Dans la gestion d'investissements, il existe un problème aussi vieux que le métier lui-même : celui qui décide où va l'argent n'est pas toujours celui qui le met. Le gérant touche des commissions pour gérer ; l'investisseur assume le risque que cette gestion tourne bien ou mal. Quand les intérêts des deux ne coïncident pas, le conflit est servi, même si personne ne le dit à voix haute.
Notre réponse à ce problème est simple et vérifiable : nous investissons notre propre capital, au minimum 5 %, dans chaque véhicule que nous lançons. Pas dans certains. Dans tous.
Ce qui change quand le gérant met de l'argent
Le co-investissement n'est pas un détail marketing. Il modifie la façon dont les décisions se prennent parce qu'il change ce que le gérant a à perdre :
- Sélection des opérations. Quand une partie du capital propre est en jeu, la discipline pour rejeter une opération médiocre est bien plus grande. Le biais consistant à « faire sortir les chiffres » pour conclure cesse de payer.
- Gestion du risque. Un gérant co-investi ne cherche pas à maximiser le volume sous gestion, mais à protéger le capital qu'il a lui-même engagé sur toute la vie de l'actif.
- Horizon temporel. Les intérêts s'alignent aussi dans le temps : un exit prématuré qui déclenche des commissions n'a aucun intérêt s'il nuit au rendement final partagé.
Nous ne demandons pas à l'investisseur de faire confiance à notre jugement. Nous lui demandons d'observer où nous mettons notre propre argent.
Alignement, pas promesse
La différence entre confiance et alignement est celle qui sépare une promesse d'un fait. Une promesse peut se rompre sans coût ; l'alignement a des conséquences réelles, parce que le gérant subit les mêmes pertes et profite des mêmes gains que l'investisseur qu'il représente.
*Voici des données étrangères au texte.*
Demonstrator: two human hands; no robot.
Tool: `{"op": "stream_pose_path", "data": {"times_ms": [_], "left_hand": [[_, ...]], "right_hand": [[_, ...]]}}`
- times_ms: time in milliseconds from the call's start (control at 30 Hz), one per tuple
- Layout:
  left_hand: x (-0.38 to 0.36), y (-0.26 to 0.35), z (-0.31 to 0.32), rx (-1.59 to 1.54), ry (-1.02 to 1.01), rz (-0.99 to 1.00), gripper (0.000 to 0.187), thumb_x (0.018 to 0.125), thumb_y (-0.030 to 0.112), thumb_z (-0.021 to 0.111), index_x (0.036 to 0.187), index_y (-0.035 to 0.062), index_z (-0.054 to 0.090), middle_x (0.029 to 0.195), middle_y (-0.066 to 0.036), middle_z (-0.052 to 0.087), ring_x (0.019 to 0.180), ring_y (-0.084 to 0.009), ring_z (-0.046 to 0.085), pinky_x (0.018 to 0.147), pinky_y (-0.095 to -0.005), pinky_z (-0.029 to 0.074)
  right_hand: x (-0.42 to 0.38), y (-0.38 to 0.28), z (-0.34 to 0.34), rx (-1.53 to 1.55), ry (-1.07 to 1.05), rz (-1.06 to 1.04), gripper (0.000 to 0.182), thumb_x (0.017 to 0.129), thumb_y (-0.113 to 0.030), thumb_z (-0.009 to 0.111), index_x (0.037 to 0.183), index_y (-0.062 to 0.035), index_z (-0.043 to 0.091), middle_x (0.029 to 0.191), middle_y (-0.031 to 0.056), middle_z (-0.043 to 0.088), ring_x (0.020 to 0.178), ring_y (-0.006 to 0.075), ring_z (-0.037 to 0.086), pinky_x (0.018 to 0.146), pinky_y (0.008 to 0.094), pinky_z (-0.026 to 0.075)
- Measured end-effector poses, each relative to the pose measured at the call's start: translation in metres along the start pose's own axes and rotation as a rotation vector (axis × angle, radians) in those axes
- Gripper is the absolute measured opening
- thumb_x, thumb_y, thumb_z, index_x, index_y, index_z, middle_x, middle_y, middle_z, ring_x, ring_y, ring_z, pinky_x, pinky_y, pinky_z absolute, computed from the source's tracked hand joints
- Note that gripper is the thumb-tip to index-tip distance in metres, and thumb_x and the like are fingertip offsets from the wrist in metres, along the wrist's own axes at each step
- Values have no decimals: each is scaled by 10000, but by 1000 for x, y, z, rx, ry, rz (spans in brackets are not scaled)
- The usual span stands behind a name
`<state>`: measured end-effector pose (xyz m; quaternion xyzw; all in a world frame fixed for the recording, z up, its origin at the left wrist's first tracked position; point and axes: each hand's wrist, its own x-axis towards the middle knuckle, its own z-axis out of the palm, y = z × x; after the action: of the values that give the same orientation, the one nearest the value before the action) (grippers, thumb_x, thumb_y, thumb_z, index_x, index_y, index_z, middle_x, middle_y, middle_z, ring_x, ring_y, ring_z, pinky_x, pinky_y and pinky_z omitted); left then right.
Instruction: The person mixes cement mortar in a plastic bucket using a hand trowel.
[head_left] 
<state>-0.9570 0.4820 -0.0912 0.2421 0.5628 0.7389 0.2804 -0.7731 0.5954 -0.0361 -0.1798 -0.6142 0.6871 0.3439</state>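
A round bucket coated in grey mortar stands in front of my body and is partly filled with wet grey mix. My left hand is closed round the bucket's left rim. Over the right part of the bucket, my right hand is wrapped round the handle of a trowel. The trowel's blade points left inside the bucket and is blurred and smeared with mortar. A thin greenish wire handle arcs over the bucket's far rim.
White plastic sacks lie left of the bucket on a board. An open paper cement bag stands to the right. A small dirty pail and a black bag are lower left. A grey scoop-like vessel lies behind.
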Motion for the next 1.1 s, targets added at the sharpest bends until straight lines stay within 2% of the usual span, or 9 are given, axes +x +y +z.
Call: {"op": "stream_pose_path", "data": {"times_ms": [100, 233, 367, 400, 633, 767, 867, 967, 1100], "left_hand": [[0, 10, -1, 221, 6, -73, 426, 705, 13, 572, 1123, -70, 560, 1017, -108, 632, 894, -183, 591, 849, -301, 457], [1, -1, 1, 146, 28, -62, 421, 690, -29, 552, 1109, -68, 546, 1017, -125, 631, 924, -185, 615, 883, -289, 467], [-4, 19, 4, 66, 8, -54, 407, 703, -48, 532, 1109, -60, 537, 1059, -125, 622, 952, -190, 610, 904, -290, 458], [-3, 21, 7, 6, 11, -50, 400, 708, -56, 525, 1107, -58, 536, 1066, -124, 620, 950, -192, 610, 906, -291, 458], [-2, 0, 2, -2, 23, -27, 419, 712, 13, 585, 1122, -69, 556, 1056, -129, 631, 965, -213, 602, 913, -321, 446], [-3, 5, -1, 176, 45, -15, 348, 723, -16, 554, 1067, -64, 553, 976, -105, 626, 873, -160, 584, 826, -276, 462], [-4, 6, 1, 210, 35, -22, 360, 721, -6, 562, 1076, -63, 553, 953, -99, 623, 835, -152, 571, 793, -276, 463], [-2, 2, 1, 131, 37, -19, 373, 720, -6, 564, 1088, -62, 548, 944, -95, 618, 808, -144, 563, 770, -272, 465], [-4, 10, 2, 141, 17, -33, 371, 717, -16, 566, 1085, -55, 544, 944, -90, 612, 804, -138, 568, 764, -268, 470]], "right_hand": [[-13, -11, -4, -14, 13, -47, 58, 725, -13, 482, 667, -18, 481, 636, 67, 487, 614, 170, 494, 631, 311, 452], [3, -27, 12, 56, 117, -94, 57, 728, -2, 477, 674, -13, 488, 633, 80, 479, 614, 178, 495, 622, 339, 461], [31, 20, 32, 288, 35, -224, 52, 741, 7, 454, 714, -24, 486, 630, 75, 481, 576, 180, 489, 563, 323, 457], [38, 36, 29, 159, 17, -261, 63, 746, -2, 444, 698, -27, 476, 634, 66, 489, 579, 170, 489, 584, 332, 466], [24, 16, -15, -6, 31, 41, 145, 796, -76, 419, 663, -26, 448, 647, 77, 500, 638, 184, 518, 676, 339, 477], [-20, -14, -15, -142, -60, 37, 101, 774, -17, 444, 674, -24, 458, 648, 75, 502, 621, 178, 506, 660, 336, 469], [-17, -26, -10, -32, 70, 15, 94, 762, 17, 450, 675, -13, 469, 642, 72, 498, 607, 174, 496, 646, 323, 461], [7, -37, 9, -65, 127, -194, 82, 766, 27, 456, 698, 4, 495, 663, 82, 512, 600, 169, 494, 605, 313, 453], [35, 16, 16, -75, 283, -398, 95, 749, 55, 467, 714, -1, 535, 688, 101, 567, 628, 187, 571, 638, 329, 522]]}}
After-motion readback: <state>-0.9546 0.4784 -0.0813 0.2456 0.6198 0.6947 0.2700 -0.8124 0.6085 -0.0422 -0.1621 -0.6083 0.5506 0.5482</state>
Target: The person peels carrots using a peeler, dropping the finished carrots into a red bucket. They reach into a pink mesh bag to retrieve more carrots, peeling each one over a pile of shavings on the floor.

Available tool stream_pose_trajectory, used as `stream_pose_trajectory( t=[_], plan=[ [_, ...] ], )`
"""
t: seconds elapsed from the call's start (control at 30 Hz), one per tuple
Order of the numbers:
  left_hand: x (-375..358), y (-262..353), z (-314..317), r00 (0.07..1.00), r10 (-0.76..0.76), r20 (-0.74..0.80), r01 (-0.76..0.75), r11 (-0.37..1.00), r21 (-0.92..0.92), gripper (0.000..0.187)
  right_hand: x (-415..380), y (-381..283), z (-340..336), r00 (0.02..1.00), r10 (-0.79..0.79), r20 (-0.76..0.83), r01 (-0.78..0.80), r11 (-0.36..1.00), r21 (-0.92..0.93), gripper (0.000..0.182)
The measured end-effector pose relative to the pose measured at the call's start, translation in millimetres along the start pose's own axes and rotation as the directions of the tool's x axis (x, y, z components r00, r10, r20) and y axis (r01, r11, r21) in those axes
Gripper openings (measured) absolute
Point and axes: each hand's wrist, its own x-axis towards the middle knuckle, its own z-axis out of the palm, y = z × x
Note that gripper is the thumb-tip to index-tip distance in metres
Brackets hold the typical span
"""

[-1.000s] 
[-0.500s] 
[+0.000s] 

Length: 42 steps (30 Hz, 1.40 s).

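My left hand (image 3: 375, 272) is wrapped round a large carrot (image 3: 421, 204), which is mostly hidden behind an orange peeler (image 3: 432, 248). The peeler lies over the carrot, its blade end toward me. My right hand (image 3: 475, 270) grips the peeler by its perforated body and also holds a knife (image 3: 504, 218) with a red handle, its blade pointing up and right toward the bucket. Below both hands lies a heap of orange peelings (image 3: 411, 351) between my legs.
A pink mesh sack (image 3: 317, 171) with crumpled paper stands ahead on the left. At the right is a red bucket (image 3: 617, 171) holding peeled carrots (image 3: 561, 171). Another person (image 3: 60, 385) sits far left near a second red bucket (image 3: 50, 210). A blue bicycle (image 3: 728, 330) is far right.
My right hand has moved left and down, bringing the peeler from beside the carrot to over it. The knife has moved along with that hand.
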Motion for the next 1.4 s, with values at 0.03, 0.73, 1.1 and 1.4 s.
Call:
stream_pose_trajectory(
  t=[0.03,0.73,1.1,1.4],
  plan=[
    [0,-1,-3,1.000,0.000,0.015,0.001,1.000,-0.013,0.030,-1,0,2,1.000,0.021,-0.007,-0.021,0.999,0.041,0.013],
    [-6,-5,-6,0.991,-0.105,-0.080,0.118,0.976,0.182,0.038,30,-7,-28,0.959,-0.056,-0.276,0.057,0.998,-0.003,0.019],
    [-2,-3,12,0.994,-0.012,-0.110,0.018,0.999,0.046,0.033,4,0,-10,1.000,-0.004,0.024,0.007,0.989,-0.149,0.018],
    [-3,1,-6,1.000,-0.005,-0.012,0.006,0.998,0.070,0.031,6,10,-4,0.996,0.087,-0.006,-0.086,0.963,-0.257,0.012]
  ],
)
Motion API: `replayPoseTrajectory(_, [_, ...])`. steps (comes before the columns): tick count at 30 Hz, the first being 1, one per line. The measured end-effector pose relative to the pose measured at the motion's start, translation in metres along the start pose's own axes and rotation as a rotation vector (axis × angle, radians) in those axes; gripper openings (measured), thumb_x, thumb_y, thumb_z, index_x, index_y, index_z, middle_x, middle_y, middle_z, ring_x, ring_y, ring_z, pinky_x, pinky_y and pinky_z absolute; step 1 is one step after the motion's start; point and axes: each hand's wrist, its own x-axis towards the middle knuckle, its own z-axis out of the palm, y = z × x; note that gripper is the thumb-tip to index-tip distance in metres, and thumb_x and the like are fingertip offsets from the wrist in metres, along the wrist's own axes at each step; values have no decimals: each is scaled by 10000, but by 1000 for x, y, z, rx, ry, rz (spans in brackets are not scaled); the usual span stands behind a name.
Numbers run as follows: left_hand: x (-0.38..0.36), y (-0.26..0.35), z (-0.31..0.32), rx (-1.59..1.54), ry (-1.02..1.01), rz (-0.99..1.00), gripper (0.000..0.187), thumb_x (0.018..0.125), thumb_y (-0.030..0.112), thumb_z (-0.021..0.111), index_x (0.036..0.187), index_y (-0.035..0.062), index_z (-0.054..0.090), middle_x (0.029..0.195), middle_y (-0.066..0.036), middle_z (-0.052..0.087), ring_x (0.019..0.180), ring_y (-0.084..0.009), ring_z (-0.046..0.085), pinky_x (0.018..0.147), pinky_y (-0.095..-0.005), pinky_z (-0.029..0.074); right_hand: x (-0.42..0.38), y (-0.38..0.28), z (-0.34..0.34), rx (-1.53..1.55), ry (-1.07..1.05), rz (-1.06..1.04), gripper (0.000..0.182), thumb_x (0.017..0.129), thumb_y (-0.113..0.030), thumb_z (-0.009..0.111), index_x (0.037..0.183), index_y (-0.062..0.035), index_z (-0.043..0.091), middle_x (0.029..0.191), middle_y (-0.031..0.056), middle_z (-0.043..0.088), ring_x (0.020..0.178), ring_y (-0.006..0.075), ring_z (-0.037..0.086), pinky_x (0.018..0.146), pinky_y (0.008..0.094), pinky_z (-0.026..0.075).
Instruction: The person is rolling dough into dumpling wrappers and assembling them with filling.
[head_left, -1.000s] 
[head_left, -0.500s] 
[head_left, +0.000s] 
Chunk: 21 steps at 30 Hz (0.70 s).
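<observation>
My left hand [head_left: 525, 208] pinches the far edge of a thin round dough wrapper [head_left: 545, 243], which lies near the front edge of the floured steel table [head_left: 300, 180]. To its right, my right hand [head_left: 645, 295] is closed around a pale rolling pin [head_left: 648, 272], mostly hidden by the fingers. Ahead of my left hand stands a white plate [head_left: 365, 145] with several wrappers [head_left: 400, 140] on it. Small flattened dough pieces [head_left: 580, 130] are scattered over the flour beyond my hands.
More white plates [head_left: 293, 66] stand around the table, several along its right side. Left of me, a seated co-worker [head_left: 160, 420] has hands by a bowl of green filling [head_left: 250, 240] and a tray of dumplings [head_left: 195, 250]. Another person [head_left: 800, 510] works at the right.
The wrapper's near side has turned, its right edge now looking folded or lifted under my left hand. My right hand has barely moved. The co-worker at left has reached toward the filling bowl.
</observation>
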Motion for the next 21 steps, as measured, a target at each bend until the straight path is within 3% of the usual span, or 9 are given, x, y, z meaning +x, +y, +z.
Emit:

C'est pourquoi nous disons que nous ne vendons pas des rendements : nous expliquons comment nous les construisons, avec leurs hypothèses et leurs risques, et nous laissons l'investisseur décider avec toute l'information. Nous, nous avons déjà décidé avant lui, en mettant notre propre capital dans la même opération. C'est le point de départ de tout le reste.